Problem statement
Your response should be every line of the data, written out exactly.

--------------------

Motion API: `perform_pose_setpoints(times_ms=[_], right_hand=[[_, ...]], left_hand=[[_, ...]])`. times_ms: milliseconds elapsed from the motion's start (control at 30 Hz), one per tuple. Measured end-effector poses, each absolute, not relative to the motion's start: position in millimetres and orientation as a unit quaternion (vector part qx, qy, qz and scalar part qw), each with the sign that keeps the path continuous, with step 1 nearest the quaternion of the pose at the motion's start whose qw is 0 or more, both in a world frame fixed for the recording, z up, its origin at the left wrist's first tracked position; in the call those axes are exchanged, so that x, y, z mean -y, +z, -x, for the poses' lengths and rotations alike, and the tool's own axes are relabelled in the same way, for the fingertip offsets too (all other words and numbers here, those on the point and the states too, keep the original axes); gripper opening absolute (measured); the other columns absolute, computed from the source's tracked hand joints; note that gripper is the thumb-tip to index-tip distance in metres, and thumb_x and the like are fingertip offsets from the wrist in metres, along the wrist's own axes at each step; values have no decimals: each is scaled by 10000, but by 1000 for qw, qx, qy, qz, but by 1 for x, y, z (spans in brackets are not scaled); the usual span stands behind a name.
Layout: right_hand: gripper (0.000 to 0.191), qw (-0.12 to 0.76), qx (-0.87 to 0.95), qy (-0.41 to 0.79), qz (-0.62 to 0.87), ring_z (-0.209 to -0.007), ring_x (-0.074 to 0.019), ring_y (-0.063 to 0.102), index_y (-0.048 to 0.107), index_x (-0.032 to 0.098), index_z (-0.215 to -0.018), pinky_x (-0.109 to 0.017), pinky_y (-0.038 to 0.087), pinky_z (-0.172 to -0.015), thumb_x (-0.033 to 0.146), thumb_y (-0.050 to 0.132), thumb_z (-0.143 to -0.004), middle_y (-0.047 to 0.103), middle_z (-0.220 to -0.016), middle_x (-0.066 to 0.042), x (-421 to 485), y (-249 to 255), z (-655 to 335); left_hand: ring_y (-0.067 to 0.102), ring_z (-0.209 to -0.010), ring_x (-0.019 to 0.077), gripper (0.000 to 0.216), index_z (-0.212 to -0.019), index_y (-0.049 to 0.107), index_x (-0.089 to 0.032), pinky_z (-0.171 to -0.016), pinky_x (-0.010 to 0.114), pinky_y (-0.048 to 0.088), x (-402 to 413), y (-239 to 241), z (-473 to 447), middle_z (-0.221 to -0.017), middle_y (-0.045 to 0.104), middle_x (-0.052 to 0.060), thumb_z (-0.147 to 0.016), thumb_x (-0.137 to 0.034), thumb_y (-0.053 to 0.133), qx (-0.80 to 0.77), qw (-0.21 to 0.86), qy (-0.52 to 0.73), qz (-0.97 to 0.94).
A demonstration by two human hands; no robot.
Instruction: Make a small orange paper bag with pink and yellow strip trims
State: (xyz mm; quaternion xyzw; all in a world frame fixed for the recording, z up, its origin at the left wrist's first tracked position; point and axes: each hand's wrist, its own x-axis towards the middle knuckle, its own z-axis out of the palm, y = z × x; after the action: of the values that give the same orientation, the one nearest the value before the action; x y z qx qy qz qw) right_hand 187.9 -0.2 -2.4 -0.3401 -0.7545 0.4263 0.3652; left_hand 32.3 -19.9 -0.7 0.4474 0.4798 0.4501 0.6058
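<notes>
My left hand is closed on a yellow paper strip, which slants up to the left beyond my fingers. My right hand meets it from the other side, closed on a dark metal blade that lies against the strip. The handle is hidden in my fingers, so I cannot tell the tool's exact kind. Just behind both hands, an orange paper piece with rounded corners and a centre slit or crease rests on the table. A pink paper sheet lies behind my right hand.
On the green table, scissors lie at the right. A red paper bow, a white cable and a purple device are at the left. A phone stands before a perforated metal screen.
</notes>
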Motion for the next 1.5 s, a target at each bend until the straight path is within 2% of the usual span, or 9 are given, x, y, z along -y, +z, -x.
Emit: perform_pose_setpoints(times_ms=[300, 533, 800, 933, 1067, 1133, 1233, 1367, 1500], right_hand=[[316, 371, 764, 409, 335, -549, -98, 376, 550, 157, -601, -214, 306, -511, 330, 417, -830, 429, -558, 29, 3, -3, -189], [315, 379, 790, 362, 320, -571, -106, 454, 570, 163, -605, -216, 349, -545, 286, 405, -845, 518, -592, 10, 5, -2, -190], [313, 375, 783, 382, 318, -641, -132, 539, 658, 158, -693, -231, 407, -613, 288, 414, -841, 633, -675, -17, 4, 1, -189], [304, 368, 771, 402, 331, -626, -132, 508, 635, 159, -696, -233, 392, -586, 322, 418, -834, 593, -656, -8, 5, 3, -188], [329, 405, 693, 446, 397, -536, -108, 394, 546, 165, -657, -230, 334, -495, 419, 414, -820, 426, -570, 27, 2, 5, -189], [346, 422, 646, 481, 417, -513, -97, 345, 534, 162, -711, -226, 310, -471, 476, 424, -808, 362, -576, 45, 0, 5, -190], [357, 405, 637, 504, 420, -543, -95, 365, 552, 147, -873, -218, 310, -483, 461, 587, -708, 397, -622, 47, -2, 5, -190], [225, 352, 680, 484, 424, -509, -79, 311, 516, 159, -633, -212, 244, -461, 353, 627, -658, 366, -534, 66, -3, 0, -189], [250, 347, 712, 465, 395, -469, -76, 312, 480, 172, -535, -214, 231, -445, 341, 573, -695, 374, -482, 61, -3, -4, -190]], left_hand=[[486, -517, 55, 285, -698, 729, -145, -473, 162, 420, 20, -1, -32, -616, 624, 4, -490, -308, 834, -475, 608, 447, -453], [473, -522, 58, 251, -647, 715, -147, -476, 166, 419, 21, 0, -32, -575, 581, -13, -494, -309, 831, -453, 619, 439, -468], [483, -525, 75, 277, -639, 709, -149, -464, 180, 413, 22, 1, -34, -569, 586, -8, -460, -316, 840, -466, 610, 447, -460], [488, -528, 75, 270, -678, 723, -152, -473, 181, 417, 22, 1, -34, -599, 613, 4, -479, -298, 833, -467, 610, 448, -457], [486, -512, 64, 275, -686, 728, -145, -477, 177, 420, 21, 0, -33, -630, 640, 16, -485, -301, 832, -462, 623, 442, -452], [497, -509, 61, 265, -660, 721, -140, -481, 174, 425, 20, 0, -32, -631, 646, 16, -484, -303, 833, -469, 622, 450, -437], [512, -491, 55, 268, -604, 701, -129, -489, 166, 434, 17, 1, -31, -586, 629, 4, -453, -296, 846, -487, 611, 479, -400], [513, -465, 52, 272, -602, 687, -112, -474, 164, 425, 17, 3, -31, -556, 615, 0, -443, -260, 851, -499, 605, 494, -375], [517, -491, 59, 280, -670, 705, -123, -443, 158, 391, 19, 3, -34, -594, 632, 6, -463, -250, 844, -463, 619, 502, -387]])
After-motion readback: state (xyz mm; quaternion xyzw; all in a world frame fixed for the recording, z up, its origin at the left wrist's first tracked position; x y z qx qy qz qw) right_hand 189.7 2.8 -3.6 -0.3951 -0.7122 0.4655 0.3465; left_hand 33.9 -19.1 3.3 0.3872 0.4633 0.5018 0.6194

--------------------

Solution to the problem
Motion API: `perform_pose_setpoints(times_ms=[_], right_hand=[[_, ...]], left_hand=[[_, ...]])`. times_ms: milliseconds elapsed from the motion's start (control at 30 Hz), one per tuple. Measured end-effector poses, each absolute, not relative to the motion's start: position in millimetres and orientation as a unit quaternion (vector part qx, qy, qz and scalar part qw), each with the sign that keeps the path continuous, with step 1 nearest the quaternion of the pose at the motion's start whose qw is 0 or more, both in a world frame fixed for the recording, z up, its origin at the left wrist's first tracked position; in the call those axes are exchanged, so that x, y, z mean -y, +z, -x, for the poses' lengths and rotations alike, and the tool's own axes are relabelled in the same way, for the fingertip offsets too (all other words and numbers here, those on the point and the states too, keep the original axes); gripper opening absolute (measured); the other columns absolute, computed from the source's tracked hand joints; note that gripper is the thumb-tip to index-tip distance in metres, and thumb_x and the like are fingertip offsets from the wrist in metres, along the wrist's own axes at each step; values have no decimals: each is scaled by 10000, but by 1000 for qw, qx, qy, qz, but by 1 for x, y, z (spans in brackets are not scaled); the usual span stands behind a name.
Layout: right_hand: gripper (0.000 to 0.191), qw (-0.12 to 0.76), qx (-0.87 to 0.95), qy (-0.41 to 0.79), qz (-0.62 to 0.87), ring_z (-0.209 to -0.007), ring_x (-0.074 to 0.019), ring_y (-0.063 to 0.102), index_y (-0.048 to 0.107), index_x (-0.032 to 0.098), index_z (-0.215 to -0.018), pinky_x (-0.109 to 0.017), pinky_y (-0.038 to 0.087), pinky_z (-0.172 to -0.015), thumb_x (-0.033 to 0.146), thumb_y (-0.050 to 0.132), thumb_z (-0.143 to -0.004), middle_y (-0.047 to 0.103), middle_z (-0.220 to -0.016), middle_x (-0.066 to 0.042), x (-421 to 485), y (-249 to 255), z (-655 to 335); left_hand: ring_y (-0.067 to 0.102), ring_z (-0.209 to -0.010), ring_x (-0.019 to 0.077), gripper (0.000 to 0.216), index_z (-0.212 to -0.019), index_y (-0.049 to 0.107), index_x (-0.089 to 0.032), pinky_z (-0.171 to -0.016), pinky_x (-0.010 to 0.114), pinky_y (-0.048 to 0.088), x (-402 to 413), y (-239 to 241), z (-473 to 447), middle_z (-0.221 to -0.017), middle_y (-0.045 to 0.104), middle_x (-0.052 to 0.060), thumb_z (-0.147 to 0.016), thumb_x (-0.137 to 0.034), thumb_y (-0.053 to 0.133), qx (-0.80 to 0.77), qw (-0.21 to 0.86), qy (-0.52 to 0.73), qz (-0.97 to 0.94).
A demonstration by two human hands; no robot.
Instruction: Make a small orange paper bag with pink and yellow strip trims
State: (xyz mm; quaternion xyzw; all in a world frame fixed for the recording, z up, its origin at the left wrist's first tracked position; point and axes: each hand's wrist, its own x-axis towards the middle knuckle, its own z-axis out of the palm, y = z × x; after the action: of the values that give the same orientation, the one nearest the value before the action; x y z qx qy qz qw) right_hand 187.9 -0.2 -2.4 -0.3401 -0.7545 0.4263 0.3652; left_hand 32.3 -19.9 -0.7 0.4474 0.4798 0.4501 0.6058
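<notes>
My left hand is closed on a yellow paper strip, which slants up to the left beyond my fingers. My right hand meets it from the other side, closed on a dark metal blade that lies against the strip. The handle is hidden in my fingers, so I cannot tell the tool's exact kind. Just behind both hands, an orange paper piece with rounded corners and a centre slit or crease rests on the table. A pink paper sheet lies behind my right hand.
On the green table, scissors lie at the right. A red paper bow, a white cable and a purple device are at the left. A phone stands before a perforated metal screen.
</notes>
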Motion for the next 1.5 s, a target at each bend until the straight path is within 2% of the usual span, or 9 are given, x, y, z along -y, +z, -x.
Emit: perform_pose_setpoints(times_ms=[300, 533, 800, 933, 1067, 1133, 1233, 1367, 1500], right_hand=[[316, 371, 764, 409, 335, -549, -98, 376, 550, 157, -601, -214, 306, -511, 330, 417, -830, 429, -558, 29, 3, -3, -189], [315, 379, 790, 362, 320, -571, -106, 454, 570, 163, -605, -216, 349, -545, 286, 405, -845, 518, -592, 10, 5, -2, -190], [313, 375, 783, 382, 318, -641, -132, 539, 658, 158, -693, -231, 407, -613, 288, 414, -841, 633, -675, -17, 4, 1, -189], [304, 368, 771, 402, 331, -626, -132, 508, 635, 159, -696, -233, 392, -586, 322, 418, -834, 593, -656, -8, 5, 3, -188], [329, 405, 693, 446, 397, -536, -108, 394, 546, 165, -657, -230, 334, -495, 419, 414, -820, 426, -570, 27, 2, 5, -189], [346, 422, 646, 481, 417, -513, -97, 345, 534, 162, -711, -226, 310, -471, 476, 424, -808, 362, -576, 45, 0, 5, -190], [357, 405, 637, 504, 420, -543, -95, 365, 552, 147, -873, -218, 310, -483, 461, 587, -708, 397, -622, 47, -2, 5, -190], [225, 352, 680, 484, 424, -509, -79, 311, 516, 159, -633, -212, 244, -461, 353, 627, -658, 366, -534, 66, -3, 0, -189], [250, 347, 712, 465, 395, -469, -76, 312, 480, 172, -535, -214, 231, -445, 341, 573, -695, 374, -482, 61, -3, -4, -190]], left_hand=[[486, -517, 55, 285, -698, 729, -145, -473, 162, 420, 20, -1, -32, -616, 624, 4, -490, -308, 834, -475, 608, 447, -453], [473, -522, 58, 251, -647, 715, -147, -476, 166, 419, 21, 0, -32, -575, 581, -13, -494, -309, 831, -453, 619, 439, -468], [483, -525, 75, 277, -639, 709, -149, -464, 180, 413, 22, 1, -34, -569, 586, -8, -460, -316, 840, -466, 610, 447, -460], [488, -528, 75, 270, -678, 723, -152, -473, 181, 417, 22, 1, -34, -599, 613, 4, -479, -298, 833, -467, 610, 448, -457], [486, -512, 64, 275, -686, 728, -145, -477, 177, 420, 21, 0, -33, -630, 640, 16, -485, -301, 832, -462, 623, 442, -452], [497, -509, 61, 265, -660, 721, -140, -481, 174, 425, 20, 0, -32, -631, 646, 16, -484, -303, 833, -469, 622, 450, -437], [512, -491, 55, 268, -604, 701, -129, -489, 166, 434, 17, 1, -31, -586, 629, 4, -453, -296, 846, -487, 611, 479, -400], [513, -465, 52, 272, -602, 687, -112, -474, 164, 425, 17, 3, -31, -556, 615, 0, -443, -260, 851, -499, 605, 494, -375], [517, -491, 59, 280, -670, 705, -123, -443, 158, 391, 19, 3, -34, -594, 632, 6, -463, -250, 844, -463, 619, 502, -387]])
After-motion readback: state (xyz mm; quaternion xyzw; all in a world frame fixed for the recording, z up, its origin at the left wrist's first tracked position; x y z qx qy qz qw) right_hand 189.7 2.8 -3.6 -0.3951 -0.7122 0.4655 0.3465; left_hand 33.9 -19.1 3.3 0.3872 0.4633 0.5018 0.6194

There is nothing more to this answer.